Marrickville High School is a co-educational, public secondary school, located in Marrickville, an inner western suburb of Sydney, New South Wales, Australia. The school is administered by the New South Wales Department of Education.

Established in 1974, Marrickville High School has a non-selective enrolment policy and currently caters for approximately 360 students from years 7 to 12. Approximately 92% of its students coming from a non-English speaking background. In addition to the mainstream, the school also provides education for intellectually disabled students in their Support Unit and there is on-site Intensive English Centre.

Since 2002 the school has had a strong focus on Information Communication Technology and its implementation across the curriculum. Currently there is a strong focus on S.T.E.M. (Science, Technology, Engineering and Mathematics) activities. The school technology infrastructure is constantly updated to meet the needs of the students. Currently there is a strong focus on developing the performing arts including a school band and singing and drama performances.

History

Early history
In 1865, a block of land on Chapel Street in Marrickville was offered by Thomas Chalder to build Marrickville Public School. As the years progressed further extensions were made on the site: 22 November 1878 - saw Marrickville's old Council Chambers bought as an extension on the campus and converted into the teacher's residence, 1922 - Old Marrickville Town Hall located on Illawarra Road was bought as another extension and became Marrickville Junior Technical High School and on 1 January 1945 - the teacher's residence was turned into a girls' secondary school entitled Marrickville Girls' Intermediate High School.
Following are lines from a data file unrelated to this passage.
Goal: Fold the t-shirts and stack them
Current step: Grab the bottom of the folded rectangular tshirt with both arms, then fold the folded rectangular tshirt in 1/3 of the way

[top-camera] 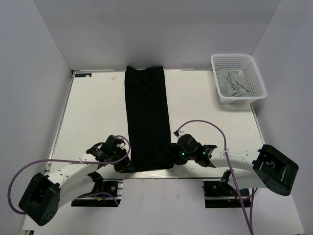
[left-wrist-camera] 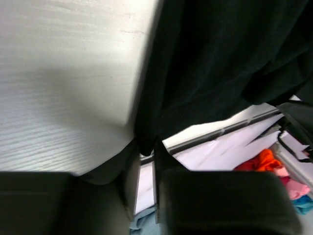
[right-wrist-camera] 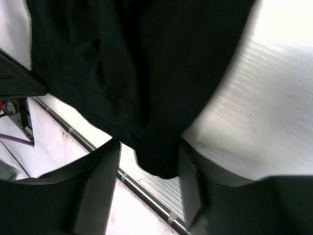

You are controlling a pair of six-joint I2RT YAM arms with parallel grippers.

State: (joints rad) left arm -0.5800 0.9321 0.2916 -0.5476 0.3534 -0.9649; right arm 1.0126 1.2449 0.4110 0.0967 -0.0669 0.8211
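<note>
Overhead, the black t-shirt (top-camera: 146, 117) lies as a long narrow strip on the white table (top-camera: 93, 112), running from the far edge to the near edge. The left gripper (top-camera: 128, 165) sits at its near left corner and the right gripper (top-camera: 172, 155) at its near right corner. A grey t-shirt (top-camera: 234, 84) lies crumpled in the white mesh basket (top-camera: 254, 73) at the far right (well apart from the arms). From the left wrist, the left gripper (left-wrist-camera: 146, 152) has its fingers (left-wrist-camera: 164, 164) drawn narrow, pinching a corner of the black t-shirt (left-wrist-camera: 220, 63) at the table edge; coloured cloth (left-wrist-camera: 264, 161) shows below. From the right wrist, the right gripper (right-wrist-camera: 149, 152) straddles a corner of the black t-shirt (right-wrist-camera: 146, 73) with its fingers (right-wrist-camera: 193, 181) partly apart, and I cannot tell whether they grip it.
</note>
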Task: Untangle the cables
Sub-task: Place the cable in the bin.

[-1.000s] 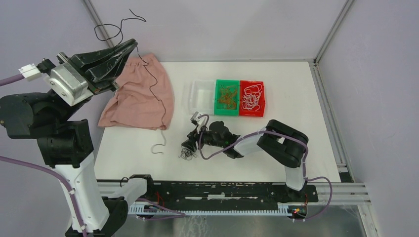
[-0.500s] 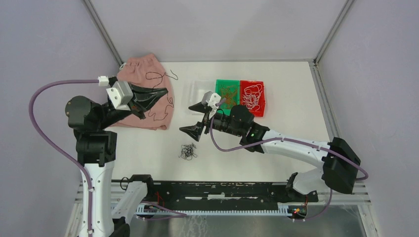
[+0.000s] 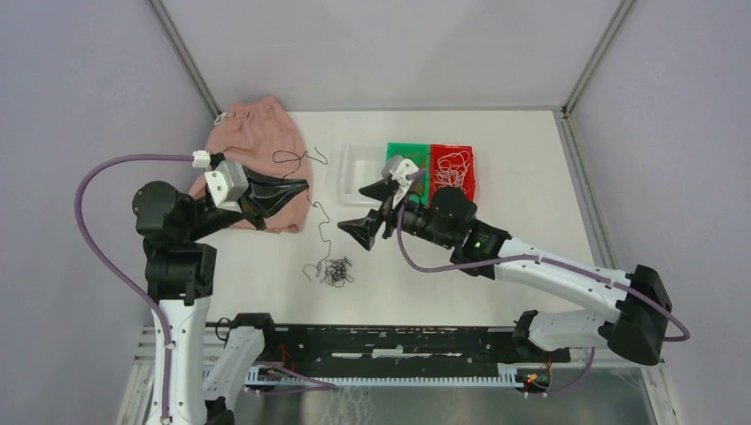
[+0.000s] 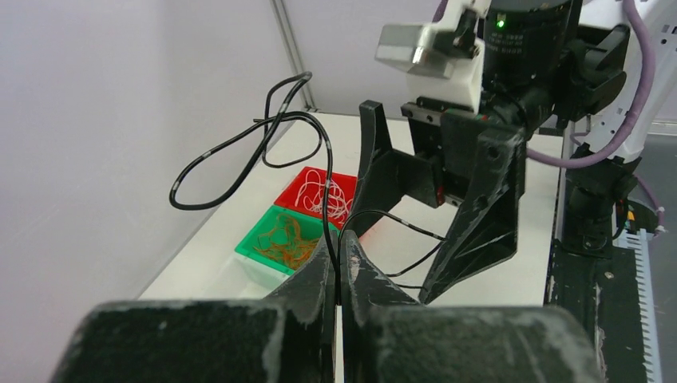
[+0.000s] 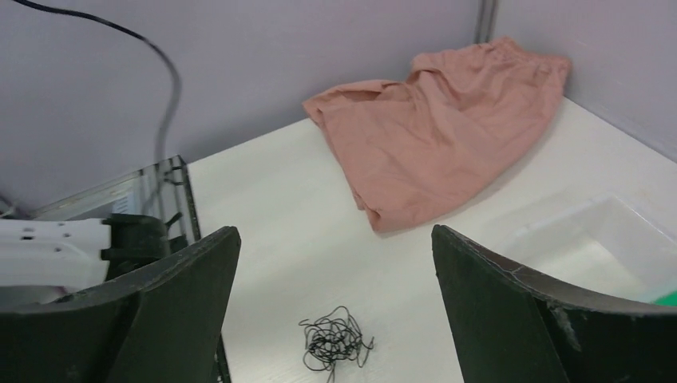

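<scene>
My left gripper is shut on one long black cable, just off the cloth's right edge. The strand curls above the jaws and trails down to the table beside a small black clump of cables. In the left wrist view the cable runs between the closed tips of the left gripper. My right gripper hangs open above the table, right of the clump, with nothing between its fingers. The right wrist view shows the right gripper spread wide over the clump.
A pink cloth lies at the back left. Three bins stand in a row at the back: a clear one, a green one with orange cables, a red one with white cables. Frame rails border the table.
My left gripper came down from high up and moved right, still holding the black cable. My right gripper opened, lifted off the black clump and drew back to the right.
</scene>
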Controlling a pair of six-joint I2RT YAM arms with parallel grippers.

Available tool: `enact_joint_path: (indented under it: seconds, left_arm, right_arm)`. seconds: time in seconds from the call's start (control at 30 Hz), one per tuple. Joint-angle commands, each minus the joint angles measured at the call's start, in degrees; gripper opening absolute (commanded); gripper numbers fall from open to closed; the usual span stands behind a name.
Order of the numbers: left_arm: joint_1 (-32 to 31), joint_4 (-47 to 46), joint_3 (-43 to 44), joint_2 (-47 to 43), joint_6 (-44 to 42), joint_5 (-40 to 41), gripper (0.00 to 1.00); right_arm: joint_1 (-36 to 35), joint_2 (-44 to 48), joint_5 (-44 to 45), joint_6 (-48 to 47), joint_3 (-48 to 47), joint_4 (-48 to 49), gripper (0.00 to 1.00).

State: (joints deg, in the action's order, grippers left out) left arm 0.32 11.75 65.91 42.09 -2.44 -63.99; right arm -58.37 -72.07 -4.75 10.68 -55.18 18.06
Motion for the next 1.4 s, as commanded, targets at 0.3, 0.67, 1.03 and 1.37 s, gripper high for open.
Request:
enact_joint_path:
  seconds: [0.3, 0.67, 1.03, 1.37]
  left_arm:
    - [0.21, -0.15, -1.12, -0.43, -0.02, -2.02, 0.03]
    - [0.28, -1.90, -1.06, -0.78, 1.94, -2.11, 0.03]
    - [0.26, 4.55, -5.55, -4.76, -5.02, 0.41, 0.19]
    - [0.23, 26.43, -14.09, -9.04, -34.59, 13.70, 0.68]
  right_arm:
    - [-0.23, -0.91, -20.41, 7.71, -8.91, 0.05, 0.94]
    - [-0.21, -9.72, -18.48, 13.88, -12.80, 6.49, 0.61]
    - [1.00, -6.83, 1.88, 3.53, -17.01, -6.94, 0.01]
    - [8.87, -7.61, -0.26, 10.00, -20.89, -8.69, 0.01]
Marrickville Girls' High School
In 1929, Marrickville Girls' Intermediate High School was established and it was until 1954 that it was renamed as Marrickville Girls' Junior High School and because of the large student population expanding, on 28 April 1969, the proposal to build a new secondary school on Sydenham Road was favoured. 1969 - Llewellyn, a two-storey Victorian estate on Petersham Road (which was owned by Benjamin Yabsley), was demolished to make way for the new school and in 1970 - Sydenham Villa which was on the location of Marrickville High's bottom field (built in 1880 and purchased by Thomas Daley in 1920, he renamed the estate to Standsure) was demolished. The students of Marrickville Girls' Junior High School were transferred to the new school in 1974.
 
On 7 October 1977, Marrickville Girls' High School was officially opened by the Governor of New South Wales, Sir Arthur Roden Cutler

Marrickville High School
In first term 1979, the school became coeducational because it could cater for more students and so give relief for Dulwich and Enmore High Schools. Marrickville Girls' High School and was renamed as Marrickville High School and it was only by 1984 that the student population completely became co-educational. School commenced in the 1st term of 1979 with 860 students and 64 staff members and due to the high migrant student population, there were several E.S.L and remedial reading classes.

In March 2001, an amalgamation of Marrickville High and Dulwich High on the Dulwich High campus was proposed by the New South Wales State Government and therefore meant the closure of Marrickville High School. This led to persistent campaigning from the local community, the teachers, students and their families, in addition to establishing the 'Save Our School' site. A thousand strong community meeting was held at Marrickville High School' hall to discuss the matter. It was in May 2002 that the Education Minister John Watkins stated that "Dulwich Hill and Marrickville high schools are to remain open, in the best interest of public education"

Principals

Marrickville Girls Junior High School

Marrickville Girls' High School

Marrickville High School

Sports 

Sport plays an important role at Marrickville High and it has always been competitive and ambitious in sporting matches. Sports can be played on school grounds or out of school venues, in compulsory PDHPE lessons or as an extra-curricular activity.

Weekly Grade Sports (Years 7 and 8) offered include:
Basketball
Cricket
Netball
Oz-tag
Soccer
Softball
Tennis
Volleyball

Weekly Integrated Sports (Years 9 and 10) available include: 
Tennis
Self-defence
Swimming
Ice-skating
Ten pin bowling
Hip-Hop dance
Capioera (a Brazilian Martial Art).
Rock climbing 

Annual Sports Gala Days are held, where years 7 and 8 students from local high schools use the sporting grounds at Marrickville High to compete against one another in games of basketball.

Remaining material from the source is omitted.